In a second aspect, there is provided a non-transitory machine-readable medium having instructions stored therein, which when executed by one or more processors, cause the one or more processors to perform the collision warning method for an autonomously driven vehicle as described in the first aspect.

In a third aspect, there is provided a data processing system comprising:

one or more processors; and

a memory coupled to the one or more processors and storing instructions that, when executed by the one or more processors, cause the one or more processors to perform a collision warning method for an autonomously driven vehicle as described in the first aspect.

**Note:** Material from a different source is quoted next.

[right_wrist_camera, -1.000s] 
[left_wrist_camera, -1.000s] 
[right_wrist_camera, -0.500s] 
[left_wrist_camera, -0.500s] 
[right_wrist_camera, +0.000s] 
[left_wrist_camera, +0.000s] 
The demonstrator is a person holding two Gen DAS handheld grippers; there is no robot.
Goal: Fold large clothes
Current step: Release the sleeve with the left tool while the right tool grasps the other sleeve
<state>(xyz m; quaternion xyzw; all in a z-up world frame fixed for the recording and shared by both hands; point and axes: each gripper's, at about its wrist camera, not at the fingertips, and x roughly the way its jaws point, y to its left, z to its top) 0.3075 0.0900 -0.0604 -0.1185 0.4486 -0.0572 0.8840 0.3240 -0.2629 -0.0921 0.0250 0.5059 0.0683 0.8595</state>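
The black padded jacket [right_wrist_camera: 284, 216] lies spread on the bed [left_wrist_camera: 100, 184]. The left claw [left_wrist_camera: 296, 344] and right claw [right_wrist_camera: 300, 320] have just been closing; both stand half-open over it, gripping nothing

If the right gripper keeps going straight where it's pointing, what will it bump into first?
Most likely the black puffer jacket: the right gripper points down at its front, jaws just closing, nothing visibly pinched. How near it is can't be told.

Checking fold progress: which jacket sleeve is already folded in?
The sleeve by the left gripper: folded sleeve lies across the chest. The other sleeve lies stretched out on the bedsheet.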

In a fourth aspect, a computer program product is provided, comprising a computer program which, when executed by a processor, implements the collision warning method for an autonomously driven vehicle as described in the first aspect.

According to the present disclosure, it is possible to effectively monitor whether or not a collision will occur and, in the case where a collision is likely to occur, to issue a warning signal to prompt a safe operator, whereby the operator does not need to keep attention all the time and driving safety is improved.

Drawings

Embodiments of the present disclosure are illustrated by way of example and not limitation in the figures of the accompanying drawings in which like references indicate similar elements.

FIG. 1 is a block diagram illustrating a networked system according to one embodiment.

FIG. 2 is a block diagram illustrating an example of an autonomously driven vehicle according to one embodiment.

3A-3B are block diagrams illustrating an example of an autonomous driving system for use with an autonomously driven vehicle according to one embodiment.

FIG. 4 is a block diagram illustrating a collision warning module according to one embodiment.

Figure 5 illustrates an example of an ADV in a potential collision, according to one embodiment.

Figure 6 illustrates a time diagram of an ADV in another potential collision, according to one embodiment.

Figure 7 is a block diagram illustrating an operator interface of an ADV according to one embodiment.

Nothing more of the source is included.